# Task to carry out
Once the pictures are set aside, print the records that follow exactly as written.

---

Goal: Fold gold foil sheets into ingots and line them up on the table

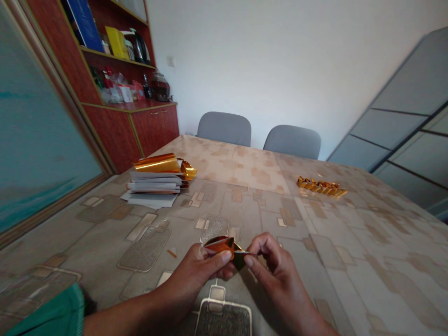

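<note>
Between my two hands, just above the table, is a piece of folded gold foil paper (224,245), partly opened into a hollow shape. My left hand (212,265) is closed on its left side, with the thumb pressed on the front. On the other side, my right hand (268,261) pinches the right end between thumb and fingers. My fingers hide parts of the paper. To the left lies a stack of paper sheets (154,183) with a curled gold foil sheet (157,163) on top. Farther right stands a row of folded gold paper pieces (321,186).
A patterned cloth covers the table (196,210). Two grey chairs (224,127) stand at its far edge by the wall. A small brownish scrap (171,253) lies left of my hands. At the back left is a red wooden cabinet (154,126) holding bottles and a kettle.
</note>
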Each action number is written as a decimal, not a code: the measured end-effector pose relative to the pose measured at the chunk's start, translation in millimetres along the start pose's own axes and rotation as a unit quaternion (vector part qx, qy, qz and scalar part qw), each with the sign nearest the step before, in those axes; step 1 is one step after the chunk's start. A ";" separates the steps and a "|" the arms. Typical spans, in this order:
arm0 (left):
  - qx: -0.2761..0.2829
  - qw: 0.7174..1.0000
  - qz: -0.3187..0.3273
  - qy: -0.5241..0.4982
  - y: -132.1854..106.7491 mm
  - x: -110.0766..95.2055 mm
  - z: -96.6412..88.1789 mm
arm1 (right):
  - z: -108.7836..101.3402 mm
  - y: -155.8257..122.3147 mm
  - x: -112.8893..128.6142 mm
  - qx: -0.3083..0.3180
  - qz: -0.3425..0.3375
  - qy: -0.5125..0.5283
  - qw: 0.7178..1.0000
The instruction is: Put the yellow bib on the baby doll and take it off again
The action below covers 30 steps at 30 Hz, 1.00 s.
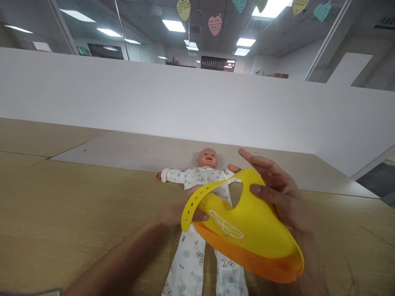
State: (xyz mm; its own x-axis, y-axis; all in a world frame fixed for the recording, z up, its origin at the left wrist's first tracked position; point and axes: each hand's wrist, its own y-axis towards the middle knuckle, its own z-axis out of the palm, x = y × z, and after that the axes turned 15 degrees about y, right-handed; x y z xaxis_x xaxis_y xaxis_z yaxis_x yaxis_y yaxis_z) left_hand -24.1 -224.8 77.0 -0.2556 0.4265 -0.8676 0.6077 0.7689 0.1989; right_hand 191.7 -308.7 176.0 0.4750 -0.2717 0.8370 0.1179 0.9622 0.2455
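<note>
A yellow silicone baby bib with an orange catch pocket is held up in front of me, tilted down to the right. Its strap with a row of holes curves out on the left. My left hand grips the bib's left side, with the fingers partly hidden behind the strap. My right hand pinches the upper right edge, thumb in front and the other fingers behind, some stretched out. Beyond and below the bib lies a baby doll on its back, in white printed pyjamas, arms spread.
The doll lies on a wooden table with a paler panel along its back. A white wall rises behind, topped by glass with paper hearts on it. A thin grey cord-like thing shows at the lower left.
</note>
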 end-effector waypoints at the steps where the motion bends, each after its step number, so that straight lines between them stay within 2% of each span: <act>1: 0.042 0.994 -0.028 -0.098 7.9 3.8 -4.6 | -1.3 5.6 -2.1 -0.003 -0.003 0.003 1.000; 3: 0.087 0.970 -0.055 -0.222 22.6 11.1 -13.9 | -6.0 16.2 -6.8 -0.003 -0.013 0.016 1.000; 6: 0.091 0.955 -0.065 -0.276 39.8 14.6 -26.1 | -16.2 29.8 -14.4 0.018 -0.014 0.037 0.999; 9: 0.076 0.958 -0.051 -0.271 49.7 8.7 -33.4 | -26.7 39.6 -20.4 0.016 -0.019 0.046 0.999; 12: 0.036 0.960 -0.020 -0.277 53.7 1.6 -36.5 | -33.9 47.2 -24.6 -0.008 -0.030 0.069 0.997; 17: -0.027 0.963 -0.003 -0.267 55.0 -1.7 -35.6 | -36.2 57.4 -35.5 -0.150 -0.004 0.050 0.987; 18: -0.041 0.966 -0.002 -0.255 55.4 -1.2 -34.5 | -35.9 58.9 -38.4 -0.163 0.003 0.043 0.986; 23: -0.119 0.972 0.030 -0.199 60.2 3.7 -28.5 | -38.2 65.4 -50.2 -0.119 0.041 0.049 0.991; 27: -0.132 0.975 0.056 -0.168 61.1 7.3 -28.1 | -46.4 71.4 -52.9 -0.125 0.066 0.038 0.989; 30: -0.137 0.976 0.064 -0.159 57.5 10.1 -30.0 | -51.8 72.8 -53.0 -0.123 0.079 -0.026 0.989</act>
State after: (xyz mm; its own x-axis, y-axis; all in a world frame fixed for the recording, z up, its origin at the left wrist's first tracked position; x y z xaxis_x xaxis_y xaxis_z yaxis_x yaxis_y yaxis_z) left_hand -14.3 -162.0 93.4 0.0824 0.3915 -0.9165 0.3836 0.8363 0.3918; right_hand 220.3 -223.3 124.2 0.4593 -0.1127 0.8811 0.2572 0.9663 -0.0105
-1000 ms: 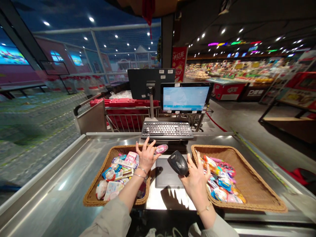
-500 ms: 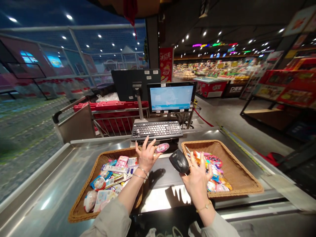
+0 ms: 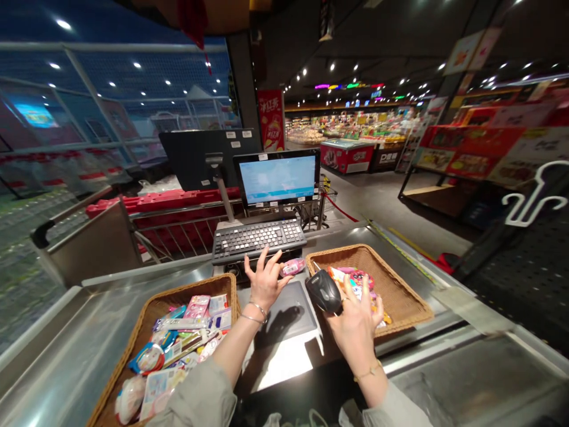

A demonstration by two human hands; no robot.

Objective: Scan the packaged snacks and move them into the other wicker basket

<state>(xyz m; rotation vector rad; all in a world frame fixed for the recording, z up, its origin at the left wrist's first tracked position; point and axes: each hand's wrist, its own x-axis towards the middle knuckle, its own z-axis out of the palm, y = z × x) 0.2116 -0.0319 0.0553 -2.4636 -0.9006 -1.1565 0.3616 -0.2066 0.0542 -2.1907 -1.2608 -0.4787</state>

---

# Reply
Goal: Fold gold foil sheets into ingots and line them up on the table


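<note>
Between my two hands, just above the table, is a piece of folded gold foil paper (224,245), partly opened into a hollow shape. My left hand (212,265) is closed on its left side, with the thumb pressed on the front. On the other side, my right hand (268,261) pinches the right end between thumb and fingers. My fingers hide parts of the paper. To the left lies a stack of paper sheets (154,183) with a curled gold foil sheet (157,163) on top. Farther right stands a row of folded gold paper pieces (321,186).
A patterned cloth covers the table (196,210). Two grey chairs (224,127) stand at its far edge by the wall. A small brownish scrap (171,253) lies left of my hands. At the back left is a red wooden cabinet (154,126) holding bottles and a kettle.
</note>
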Each action number is written as a decimal, not a code: the measured end-effector pose relative to the pose measured at the chunk's start, translation in millimetres along the start pose's own axes and rotation as a unit quaternion (vector part qx, qy, qz and scalar part qw), each with the sign nearest the step before, in those axes; step 1 is one step after the chunk's start. A ";" separates the steps and a "|" the arms. Typical spans, in this order:
arm0 (left):
  - qx: -0.2761..0.2829
  - qw: 0.7174..1.0000
  - qz: -0.3187..0.3273
  - qy: -0.5241..0.4982
  - y: -132.1854..106.7491 mm
  - x: -110.0766..95.2055 mm
  - z: -96.6412..88.1789 mm
arm1 (right):
  - z: -108.7836..101.3402 mm
  - y: -155.8257..122.3147 mm
  - x: -112.8893..128.6142 mm
  - qx: -0.3083..0.3180
  - qz: -0.3425..0.3375
  - qy: -0.5125..0.5283
  - qw: 0.7178..1.0000
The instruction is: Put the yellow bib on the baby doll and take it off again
The action below covers 30 steps at 30 Hz, 1.00 s.
State: (xyz mm; its own x-axis, y-axis; all in a world frame fixed for the recording, z up, its origin at the left wrist's first tracked position; point and axes: each hand's wrist, its own y-axis towards the middle knuckle, its own z-axis out of the palm, x = y × z, and after that the axes turned 15 degrees about y, right-handed; x y z xaxis_x xaxis_y xaxis_z yaxis_x yaxis_y yaxis_z) left_hand -24.1 -224.8 77.0 -0.2556 0.4265 -0.8676 0.6077 0.7689 0.1989; right_hand 191.7 -308.7 176.0 0.4750 -0.2717 0.8370 0.1179 0.9622 0.2455
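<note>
A yellow silicone baby bib with an orange catch pocket is held up in front of me, tilted down to the right. Its strap with a row of holes curves out on the left. My left hand grips the bib's left side, with the fingers partly hidden behind the strap. My right hand pinches the upper right edge, thumb in front and the other fingers behind, some stretched out. Beyond and below the bib lies a baby doll on its back, in white printed pyjamas, arms spread.
The doll lies on a wooden table with a paler panel along its back. A white wall rises behind, topped by glass with paper hearts on it. A thin grey cord-like thing shows at the lower left.
</note>
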 end-effector waypoints at the steps where the motion bends, each after its step number, so that straight lines between them stay within 2% of each span: <act>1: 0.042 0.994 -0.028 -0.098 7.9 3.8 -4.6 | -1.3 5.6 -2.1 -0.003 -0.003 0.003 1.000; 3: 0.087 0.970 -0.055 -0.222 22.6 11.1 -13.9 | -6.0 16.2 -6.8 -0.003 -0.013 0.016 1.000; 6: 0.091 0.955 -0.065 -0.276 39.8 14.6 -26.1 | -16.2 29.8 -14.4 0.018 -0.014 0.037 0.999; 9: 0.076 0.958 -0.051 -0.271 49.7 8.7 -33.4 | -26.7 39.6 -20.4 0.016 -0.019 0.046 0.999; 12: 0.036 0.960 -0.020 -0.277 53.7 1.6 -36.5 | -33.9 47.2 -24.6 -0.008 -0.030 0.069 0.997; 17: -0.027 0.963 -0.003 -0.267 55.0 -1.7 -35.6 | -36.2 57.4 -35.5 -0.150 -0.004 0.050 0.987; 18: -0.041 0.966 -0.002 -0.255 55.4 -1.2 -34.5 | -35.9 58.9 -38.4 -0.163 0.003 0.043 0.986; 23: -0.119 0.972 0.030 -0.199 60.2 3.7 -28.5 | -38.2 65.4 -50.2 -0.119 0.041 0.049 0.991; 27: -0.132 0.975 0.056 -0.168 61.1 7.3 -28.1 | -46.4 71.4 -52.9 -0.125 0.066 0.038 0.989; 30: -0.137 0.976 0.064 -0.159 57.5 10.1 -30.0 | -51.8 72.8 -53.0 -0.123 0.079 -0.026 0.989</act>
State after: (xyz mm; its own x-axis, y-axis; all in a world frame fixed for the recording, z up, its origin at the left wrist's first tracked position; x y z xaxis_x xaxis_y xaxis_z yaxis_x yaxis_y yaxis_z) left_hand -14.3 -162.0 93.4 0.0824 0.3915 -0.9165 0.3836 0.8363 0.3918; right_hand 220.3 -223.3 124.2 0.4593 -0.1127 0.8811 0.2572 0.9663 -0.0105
-1000 ms: 
-500 ms: 
+0 ms: 

A demonstration by two human hands; no robot.

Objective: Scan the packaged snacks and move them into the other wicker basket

<state>(xyz m; rotation vector rad; all in a world frame fixed for the recording, z up, its origin at the left wrist's first tracked position; point and axes: each hand's wrist, its own x-axis towards the middle knuckle, its own z-axis out of the palm, y = z × x) 0.2116 -0.0319 0.0553 -2.4636 -0.9006 -1.1565 0.3616 -0.2066 0.0542 -2.1907 -1.2608 -0.4787</state>

Besides this answer, the exercise requires nothing else.